I think the thing that surprised me the most (after the taste, which was out-of-this-world delicious) was how easy it really was to make the refried beans. At this point, I don't know whether it was actually cheaper to make our own or buy the cans, since I haven't done the math yet. But it was fun and delicious, and this way the beans were local. That, and they had no additives to speak of. No preservatives, no salt, and no spices that the Huz is allergic to. Just beans, water, and EVOO. Those burritos were easily twice as good as anything we've purchased at any of the fast-food Tex-Mex chain restaurants. It was such a wonderful change from bean soup. We all liked them so much we couldn't stop eating them...until we ran out of tortillas, anyway.

Sunday, January 11, 2009

Jack -O-Tureen

At this point, with the economy being what it is, I can't afford to waste anything that might be food for my family. That includes pumpkins intended as Halloween jack-o-lanterns that were never actually carved.

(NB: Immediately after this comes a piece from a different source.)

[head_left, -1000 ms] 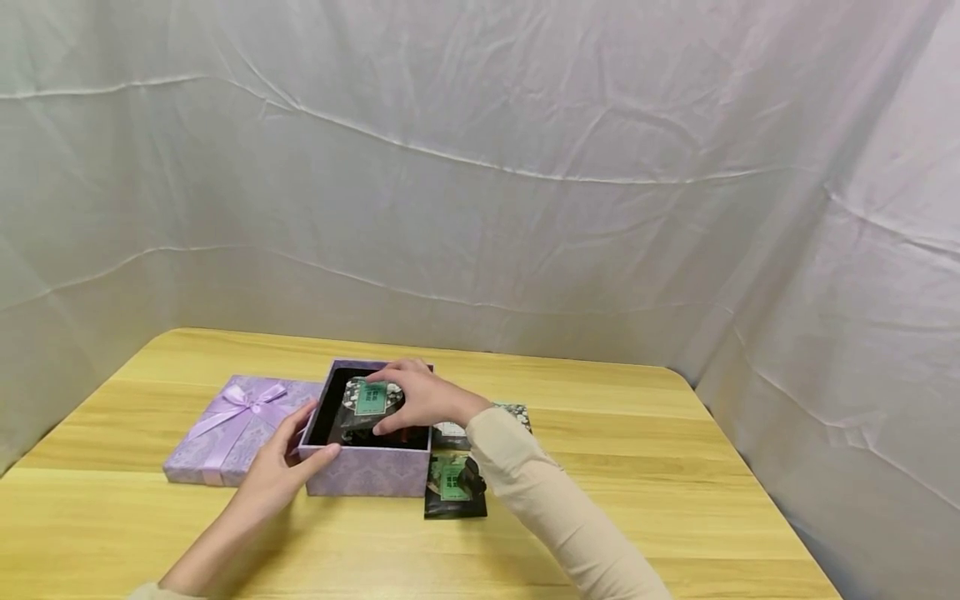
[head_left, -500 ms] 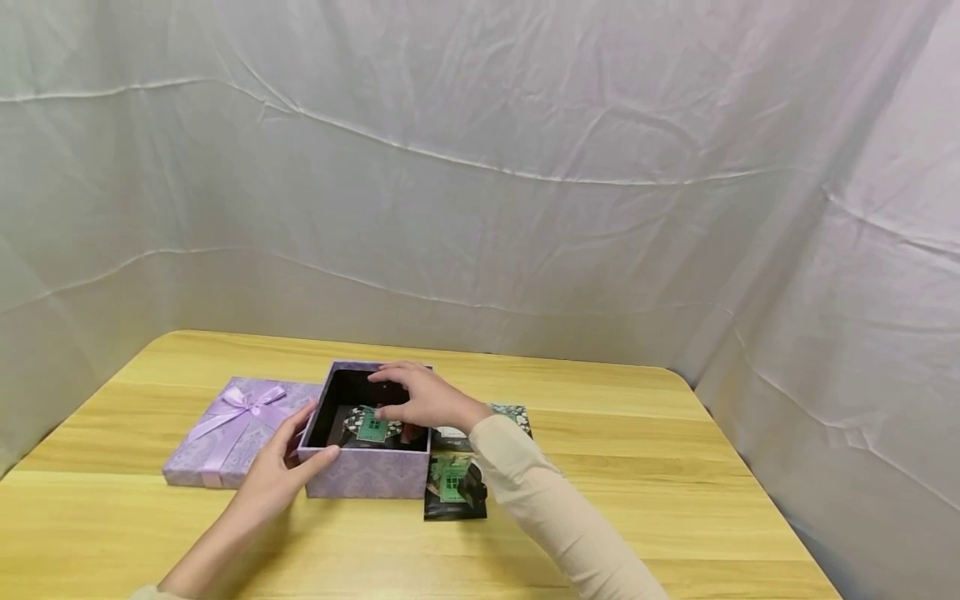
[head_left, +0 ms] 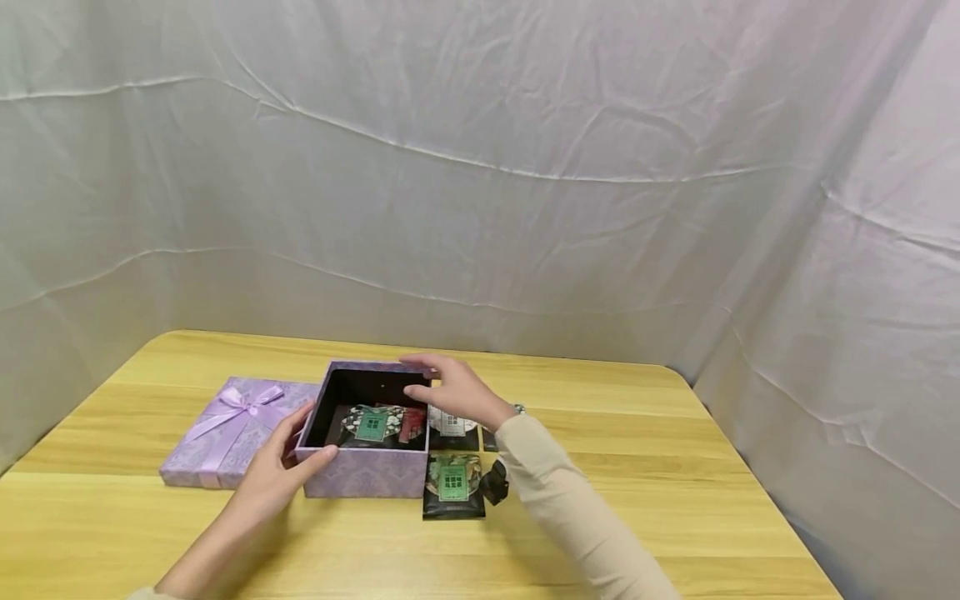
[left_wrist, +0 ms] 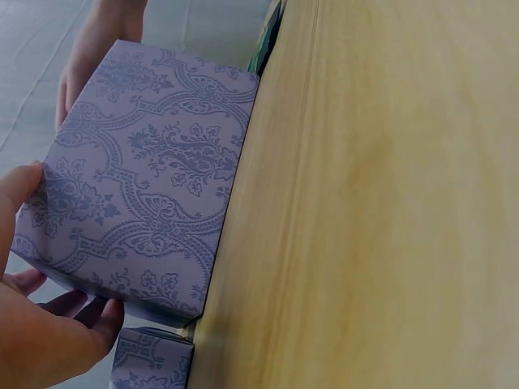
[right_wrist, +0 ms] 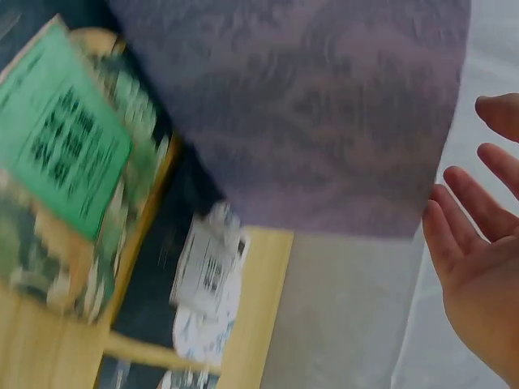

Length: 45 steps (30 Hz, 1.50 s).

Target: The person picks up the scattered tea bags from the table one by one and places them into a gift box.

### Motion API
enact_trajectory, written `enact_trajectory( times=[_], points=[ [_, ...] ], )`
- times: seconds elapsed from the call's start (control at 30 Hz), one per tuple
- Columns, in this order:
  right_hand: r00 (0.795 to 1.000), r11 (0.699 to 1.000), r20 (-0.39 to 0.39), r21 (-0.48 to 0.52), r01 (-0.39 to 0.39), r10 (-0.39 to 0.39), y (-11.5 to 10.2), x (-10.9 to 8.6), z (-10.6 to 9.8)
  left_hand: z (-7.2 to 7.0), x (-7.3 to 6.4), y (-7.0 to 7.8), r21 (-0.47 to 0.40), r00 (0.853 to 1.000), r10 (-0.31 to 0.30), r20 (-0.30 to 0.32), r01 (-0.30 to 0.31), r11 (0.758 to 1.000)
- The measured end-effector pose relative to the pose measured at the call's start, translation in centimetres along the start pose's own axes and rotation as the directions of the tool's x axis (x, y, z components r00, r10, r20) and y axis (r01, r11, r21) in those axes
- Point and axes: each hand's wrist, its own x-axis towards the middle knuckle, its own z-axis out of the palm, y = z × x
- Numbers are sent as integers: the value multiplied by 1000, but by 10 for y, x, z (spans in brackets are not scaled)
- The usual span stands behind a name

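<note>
The purple patterned gift box (head_left: pixel 366 473) stands uncovered. My left hand (head_left: pixel 281 467) holds its near left corner, thumb on the front and fingers along the left side, as the left wrist view also shows. Inside lie a black sachet with a green label (head_left: pixel 372 425) and a red-marked sachet (head_left: pixel 411 424) partly under it. My right hand (head_left: pixel 467 390) is over the box's right rim, holding nothing; its fingers (right_wrist: pixel 468 212) are loosely spread beside the box in the right wrist view.
The purple lid (head_left: pixel 236 429) with a ribbon bow lies left of the box. To its right are a green-labelled sachet (head_left: pixel 453 486) and a white-labelled sachet (head_left: pixel 452 428), with another partly hidden by the right arm. Pale cloth (head_left: pixel 480 225) hangs behind the table.
My right hand has let go of the green-labelled sachet, which now lies on the box's bottom, and has moved up and right to the rim. The left hand has stayed on the box.
</note>
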Motion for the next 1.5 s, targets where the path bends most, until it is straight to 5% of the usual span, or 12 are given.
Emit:
enact_trajectory(
  times=[0.23,0.63,0.87,1.03,1.5],
  points=[
    [998,998,-18,33,-52,53,20,-13,-16,0,0,-1,-1,1000,-1,-3,1,1000],
    [995,994,35,-56,-94,97,60,-34,-37,0,1,0,5,1000,-6,-1,6,1000],
    [962,970,132,-77,-229,237,86,-54,-45,0,0,-1,0,1000,-3,-4,3,1000],
    [943,950,127,-91,-299,309,101,-65,-47,1,0,-1,0,1000,0,-4,0,1000],
    [951,966,175,-98,-241,255,123,-83,-48,1,0,-2,-10,1000,-4,-6,4,1000]
  ],
)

The week of Halloween, I was swamped with book revisions, among other things. I managed to take the kids to the pumpkin patch to pick out pumpkins for jack-o-lanterns, and I even brought back a pumpkin myself, plus four little pie pumpkins. But I didn't manage to get my pumpkin carved. As a last-ditch attempt at Halloween decoration, I took out a black Sharpie and drew eyes and a mouth on my pumpkin, then set it outside the front door.

That pumpkin sat through November and December in the nice cool garage because I really didn't know what to do with it. I mean...we've always associated pumpkins with pie and custard and little else. But then I remembered that Barbara Kingsolver, according to her book Animal, Vegetable, Miracle, had tried to make pumpkin soup in the pumpkin's own shell. (Apparently, the pumpkin collapsed, but the soup was great.) Well, by this time in early January, my family was still willing to eat bean soup but getting a bit tired of it. I had a Deborah Madison cookbook with the recipe for making pumpkin soup in the pumpkin shell, and I had a big ex-Halloween pumpkin that I had never intended for food. We all had a craving for some kind of food that was different from the ever-present bean soup. So I tried that recipe.

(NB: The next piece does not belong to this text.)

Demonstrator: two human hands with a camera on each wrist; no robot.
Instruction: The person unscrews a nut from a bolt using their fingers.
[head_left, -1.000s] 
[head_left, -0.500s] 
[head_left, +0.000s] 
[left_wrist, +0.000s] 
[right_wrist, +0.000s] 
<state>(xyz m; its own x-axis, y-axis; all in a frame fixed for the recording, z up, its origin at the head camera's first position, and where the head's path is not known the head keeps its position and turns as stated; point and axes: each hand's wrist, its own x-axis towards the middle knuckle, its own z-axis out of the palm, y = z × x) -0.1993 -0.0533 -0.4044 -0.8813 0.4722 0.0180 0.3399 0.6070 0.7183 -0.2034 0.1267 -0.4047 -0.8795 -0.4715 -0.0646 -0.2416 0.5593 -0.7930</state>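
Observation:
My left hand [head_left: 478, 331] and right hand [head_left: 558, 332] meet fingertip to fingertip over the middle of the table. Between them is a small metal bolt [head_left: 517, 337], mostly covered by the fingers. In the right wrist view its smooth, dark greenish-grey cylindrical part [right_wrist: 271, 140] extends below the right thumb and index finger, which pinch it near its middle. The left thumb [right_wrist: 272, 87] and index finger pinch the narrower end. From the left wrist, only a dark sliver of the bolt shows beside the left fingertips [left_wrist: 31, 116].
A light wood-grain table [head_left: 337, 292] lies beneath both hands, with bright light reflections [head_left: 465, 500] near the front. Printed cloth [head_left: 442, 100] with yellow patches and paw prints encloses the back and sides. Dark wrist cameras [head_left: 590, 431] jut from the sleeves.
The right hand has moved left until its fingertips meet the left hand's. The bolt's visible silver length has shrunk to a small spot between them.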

I hollowed out the pumpkin and scraped the innards out, then had my older daughter pick out all the seeds for roasting later. Then I rubbed the inside of the pumpkin with salt and set it aside. The milk mixture, I had to cobble together from a couple of cans of evaporated milk, since all we buy is 1% and the recipe called for whole milk. But I did have a bit of cream on hand for making butter, so I used just a little of that in with the rest of the milk, which I reconstituted by adding water. I used my big roaster pan to set the pumpkin in so that if it collapsed it wouldn't be lost to us entirely. Then I left it in the hot oven for about an hour or a little more, and crossed my fingers.

Low and behold, it came out intact. All it did is sag just a little on one side, and I think that's because I left it in maybe just a little too long. But when I scraped its sides, it didn't collapse, and it held the soup and pulp just fine. The pulp was a little stringy, so when we had lowered the soup level a little, I went ahead and pureed the last of the liquid and pulp together until it was creamy and smooth. My younger daughter loved it and the oldest even found it likable enough, though they both preferred the smooth, pureed variety. The Huz liked it with the pulp intact. Shrug. To each his own. I agree with the kids; I prefer it pureed smooth.

In any case, it worked, and it was food, and at least one Halloween pumpkin didn't go to waste this year. But because it wore a jack-o-lantern's face, it also wore that face into the oven. It made a humerous sight sitting there in the roaster pan with its crescent-moon eyes and its little surprised "o" of a mouth, with aluminum foil draped over its head to hide one eye while supporting the lid we'd cut out of its top. From pumpkin to jack-o-lantern to soup tureen. I'd say it led a full life.